BRIEF:
From the records below, copy out exactly the lines from the one containing "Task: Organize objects" to the one containing "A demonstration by", both included. Add nothing else.

Items from a data source
+ + + +

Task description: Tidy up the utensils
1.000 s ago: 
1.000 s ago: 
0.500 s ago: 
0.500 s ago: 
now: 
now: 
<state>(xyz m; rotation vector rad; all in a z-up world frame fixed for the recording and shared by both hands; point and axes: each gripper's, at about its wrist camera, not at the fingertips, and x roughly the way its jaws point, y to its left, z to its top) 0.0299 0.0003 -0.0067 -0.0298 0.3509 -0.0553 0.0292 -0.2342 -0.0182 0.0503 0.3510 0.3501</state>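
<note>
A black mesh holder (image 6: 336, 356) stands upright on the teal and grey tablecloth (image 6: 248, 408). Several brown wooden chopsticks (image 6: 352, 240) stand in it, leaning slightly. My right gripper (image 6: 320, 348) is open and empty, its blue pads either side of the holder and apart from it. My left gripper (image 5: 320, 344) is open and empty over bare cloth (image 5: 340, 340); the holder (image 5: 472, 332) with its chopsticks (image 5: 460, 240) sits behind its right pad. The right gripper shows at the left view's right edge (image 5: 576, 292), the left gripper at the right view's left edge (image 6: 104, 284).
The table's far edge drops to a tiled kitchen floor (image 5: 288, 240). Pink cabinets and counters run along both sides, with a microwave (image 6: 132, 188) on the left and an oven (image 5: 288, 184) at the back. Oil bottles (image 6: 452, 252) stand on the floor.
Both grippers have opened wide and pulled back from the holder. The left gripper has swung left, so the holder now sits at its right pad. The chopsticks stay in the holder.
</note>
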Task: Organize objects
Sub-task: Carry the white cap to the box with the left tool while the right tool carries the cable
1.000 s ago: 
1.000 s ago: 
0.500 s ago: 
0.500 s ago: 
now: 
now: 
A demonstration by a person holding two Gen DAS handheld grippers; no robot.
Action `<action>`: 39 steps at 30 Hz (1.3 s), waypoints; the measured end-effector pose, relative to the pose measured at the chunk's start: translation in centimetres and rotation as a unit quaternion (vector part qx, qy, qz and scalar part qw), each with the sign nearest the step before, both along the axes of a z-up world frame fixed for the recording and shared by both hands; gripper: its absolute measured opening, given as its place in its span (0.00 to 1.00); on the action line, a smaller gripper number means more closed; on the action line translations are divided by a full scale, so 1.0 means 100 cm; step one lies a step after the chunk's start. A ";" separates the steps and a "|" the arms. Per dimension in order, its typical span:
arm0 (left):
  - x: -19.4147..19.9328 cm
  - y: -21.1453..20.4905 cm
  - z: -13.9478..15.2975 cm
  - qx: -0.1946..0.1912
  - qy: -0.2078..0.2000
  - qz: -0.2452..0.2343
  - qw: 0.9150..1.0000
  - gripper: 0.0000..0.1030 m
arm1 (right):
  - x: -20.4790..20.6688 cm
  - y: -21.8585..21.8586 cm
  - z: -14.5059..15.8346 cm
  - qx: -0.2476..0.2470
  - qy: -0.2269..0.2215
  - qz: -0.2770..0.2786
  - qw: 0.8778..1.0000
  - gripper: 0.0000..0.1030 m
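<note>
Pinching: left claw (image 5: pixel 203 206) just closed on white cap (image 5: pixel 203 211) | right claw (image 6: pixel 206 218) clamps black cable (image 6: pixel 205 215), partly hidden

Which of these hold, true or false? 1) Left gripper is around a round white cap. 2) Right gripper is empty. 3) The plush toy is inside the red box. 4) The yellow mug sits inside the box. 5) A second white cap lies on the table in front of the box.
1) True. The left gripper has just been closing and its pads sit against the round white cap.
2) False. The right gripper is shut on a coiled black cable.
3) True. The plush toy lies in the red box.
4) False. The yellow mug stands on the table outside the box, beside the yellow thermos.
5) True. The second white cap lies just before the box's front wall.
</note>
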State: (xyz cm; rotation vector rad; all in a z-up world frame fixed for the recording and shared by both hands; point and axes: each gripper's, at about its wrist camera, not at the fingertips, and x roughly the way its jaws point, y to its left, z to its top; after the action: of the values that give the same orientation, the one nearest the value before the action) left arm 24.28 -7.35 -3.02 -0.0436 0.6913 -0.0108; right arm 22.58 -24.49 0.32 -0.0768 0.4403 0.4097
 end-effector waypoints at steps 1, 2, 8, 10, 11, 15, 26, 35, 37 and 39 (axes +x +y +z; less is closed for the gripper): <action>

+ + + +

RESULT OF THIS TASK:
Task: Organize objects
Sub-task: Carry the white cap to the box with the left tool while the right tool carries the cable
1.000 s ago: 
1.000 s ago: 
0.500 s ago: 
0.500 s ago: 
now: 
now: 
A demonstration by a person holding two Gen DAS handheld grippers; no robot.

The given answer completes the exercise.